About this task
Once you have read the listing, write it all out exactly.

*** Dataset section Section Begins ***

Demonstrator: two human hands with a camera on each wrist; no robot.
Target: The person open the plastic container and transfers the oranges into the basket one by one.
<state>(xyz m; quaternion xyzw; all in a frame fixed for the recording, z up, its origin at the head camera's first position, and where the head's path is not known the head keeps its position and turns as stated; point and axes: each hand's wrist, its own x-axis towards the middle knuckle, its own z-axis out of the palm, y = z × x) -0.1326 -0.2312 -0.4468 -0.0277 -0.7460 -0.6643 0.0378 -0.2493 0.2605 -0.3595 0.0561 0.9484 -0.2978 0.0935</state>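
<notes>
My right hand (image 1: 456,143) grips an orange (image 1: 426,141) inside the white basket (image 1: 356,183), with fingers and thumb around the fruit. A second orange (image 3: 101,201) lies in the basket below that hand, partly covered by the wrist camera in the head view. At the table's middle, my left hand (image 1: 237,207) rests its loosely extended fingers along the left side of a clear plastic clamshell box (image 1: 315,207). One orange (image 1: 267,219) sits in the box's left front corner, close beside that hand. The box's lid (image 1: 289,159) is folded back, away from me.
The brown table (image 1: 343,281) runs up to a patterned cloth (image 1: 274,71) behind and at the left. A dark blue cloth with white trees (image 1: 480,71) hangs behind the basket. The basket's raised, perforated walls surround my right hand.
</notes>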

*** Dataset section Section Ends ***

Written reply
Demonstrator: two human hands with a camera on each wrist; no robot.
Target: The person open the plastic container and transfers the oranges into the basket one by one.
<state>(xyz m; quaternion xyzw; all in a frame fixed for the recording, z up, its origin at the head camera's first position, and where the head's path is not known the head keeps its position and turns as stated; point and axes: each hand's wrist, its own x-axis towards the middle knuckle, its own z-axis out of the palm, y = z × x) -0.1326 -0.2312 -0.4468 -0.0277 -0.7460 -0.6643 0.0378 -0.2493 0.2605 -0.3595 0.0561 0.9484 -0.2978 0.0935</state>
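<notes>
My right hand (image 1: 456,143) grips an orange (image 1: 426,141) inside the white basket (image 1: 356,183), with fingers and thumb around the fruit. A second orange (image 3: 101,201) lies in the basket below that hand, partly covered by the wrist camera in the head view. At the table's middle, my left hand (image 1: 237,207) rests its loosely extended fingers along the left side of a clear plastic clamshell box (image 1: 315,207). One orange (image 1: 267,219) sits in the box's left front corner, close beside that hand. The box's lid (image 1: 289,159) is folded back, away from me.
The brown table (image 1: 343,281) runs up to a patterned cloth (image 1: 274,71) behind and at the left. A dark blue cloth with white trees (image 1: 480,71) hangs behind the basket. The basket's raised, perforated walls surround my right hand.
</notes>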

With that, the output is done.